Back to the software side, the most notable music software I used this year was for the iPhone

Cleartune is easily the best tuner I’ve ever used. It still makes me a little giddy at how wonderful it is to be able to switch between equal tempered tunings and all manner of Pythagorean, just, meantone and historical tunings. My trusty clip-on tuner finally died this year; I’m not sure I’ll replace it.

SoundLevel is a free, bare-bones sound level meter app. I haven’t upgraded to SoundLevel Pro because the free app does me just fine. The convenience of always having a sound level meter on hand means that I’m much more likely to use it. In fact, it’s become an important step every time I set up a PA or go to a friend’s house to listen to mixes. Not to mention the ability to quickly check how loud that blender really is–time to put in earplugs!

On the productivity/inspiration side of things, OmniFocus for iPhone is essential for me.
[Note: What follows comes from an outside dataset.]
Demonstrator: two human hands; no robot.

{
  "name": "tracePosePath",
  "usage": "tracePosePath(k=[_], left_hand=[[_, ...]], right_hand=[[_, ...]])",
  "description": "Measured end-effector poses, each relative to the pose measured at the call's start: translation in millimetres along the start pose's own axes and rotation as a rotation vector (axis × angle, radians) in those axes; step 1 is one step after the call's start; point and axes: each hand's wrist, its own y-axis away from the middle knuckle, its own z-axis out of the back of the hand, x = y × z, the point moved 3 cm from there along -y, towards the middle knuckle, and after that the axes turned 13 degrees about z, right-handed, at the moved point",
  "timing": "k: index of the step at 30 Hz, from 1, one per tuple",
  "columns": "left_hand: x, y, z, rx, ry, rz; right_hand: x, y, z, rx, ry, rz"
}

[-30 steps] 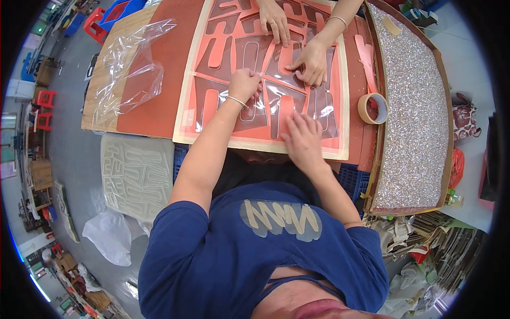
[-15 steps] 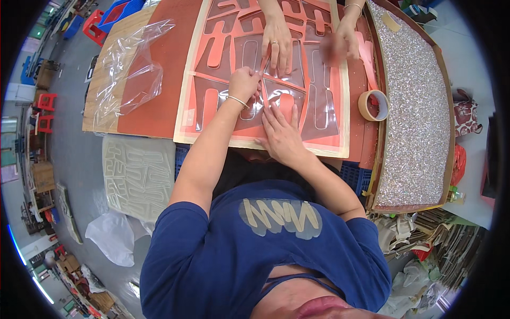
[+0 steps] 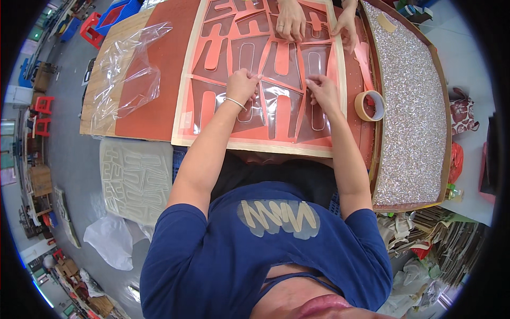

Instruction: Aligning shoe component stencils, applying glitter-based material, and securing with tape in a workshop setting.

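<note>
Your left hand (image 3: 241, 85) and right hand (image 3: 321, 90) sit side by side on the orange die-cut sheet (image 3: 265, 74), each with fingertips pinched together on the upper edge of a clear film strip (image 3: 279, 103) that lies across the cut shapes in the middle of the sheet. The sheet rests on a tan backing board (image 3: 255, 144) over the red-brown table (image 3: 159, 69). Judging from the pose, you are laying or lifting the film; keep both pinches level and the film taut between them so it does not crease or trap air. Pull evenly, low to the surface, and press from the centre outward. Across the table a co-worker's hands (image 3: 291, 21) press flat on the far shapes, so match your tension to theirs and do not drag the sheet toward you. The tape roll (image 3: 370, 105) stands just beside your right wrist; mind you don't knock it. Loose plastic wrap (image 3: 127, 74) lies well apart on the left, and a glitter panel (image 3: 411, 106) runs along the right.
</note>
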Motion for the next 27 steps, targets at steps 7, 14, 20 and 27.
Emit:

And the iPhone’s built-in Voice Memos app has become my favorite way to capture a sonic idea or lyric phrase–if only there were a better way to offload those files to my machine rather than having to go through iTunes…

Looking ahead to 2010

Maybe 2010 will be my time for Live and Max for Live. I’ve just started dipping into the Pinewoods International Collection of folk tunes and I expect the book will occupy me for most of next year. I’m hoping that by 2011 I’ll be able to frail my way with ease through all those odd time signatures. Finally, I’m looking forward to making more field recordings with my recently beefed-up rig which now includes a Fostex FR2-LE and a Rode Blimp.

Connecting Connections

I’m a long-time reader of Kyle Gann’s Postclassic, so a bit surprised that I don’t point more often to  the gems he posts. I couldn’t pass up his latest entry, though, since it pulls together so many figures of contemporary music and finds connections between them. Case in point is this quote about James Tenney:

Someday there will be a book on James Tenney, who studied with Varese, befriended Ruggles, argued with Partch, made psychedelic eletcronic music with Mort Subotnick, played in the ensembles of Steve Reich and Phil Glass, taught alongside Harold Budd, and taught Peter Garland, Larry Polansky, John Luther Adams, and Michael Byron, among many others. Tenney is a line wandering through American musical history, drawing a variety of unexpected connections. The people most central to American music, those who can’t be pulled out of the fabric without it unraveling, are not always the household names.

I can’t wait for that book on James Tenney; if we’re lucky Kyle will write it. Speaking of Kyle’s writings, he’s currently working on a book about Robert Ashley–another one of those wandering lines–who he quotes:

“The only thing that’s interesting to me right now is that, up to me and a couple of other guys, music had always been about the eventfulness: like, when things happened, and if they happened, whether they would be a surprise, or an enjoyment, or something like that… It’s about eventfulness. And I was never interested in eventfulness. I was only interested in sound. I mean, just literally, sound in the Morton Feldman sense…. There’s a quality in music that is outside of time, that is not related to time. And that has always fascinated me… That’s sort of what I’m all about, from the first until the most recent. A lot of people are back into eventfulness. But it’s very boring. Eventfulness is really boring.”

I find Ashley’s ‘eventfulness’ formulation to be useful. I’ve often thought of my music’s tendency toward uneventfulness (here here and here, for example) as related to landscape, particularly landscape painting or photography. My interest in field recordings and soundscapes both grows from that predilection and informs it.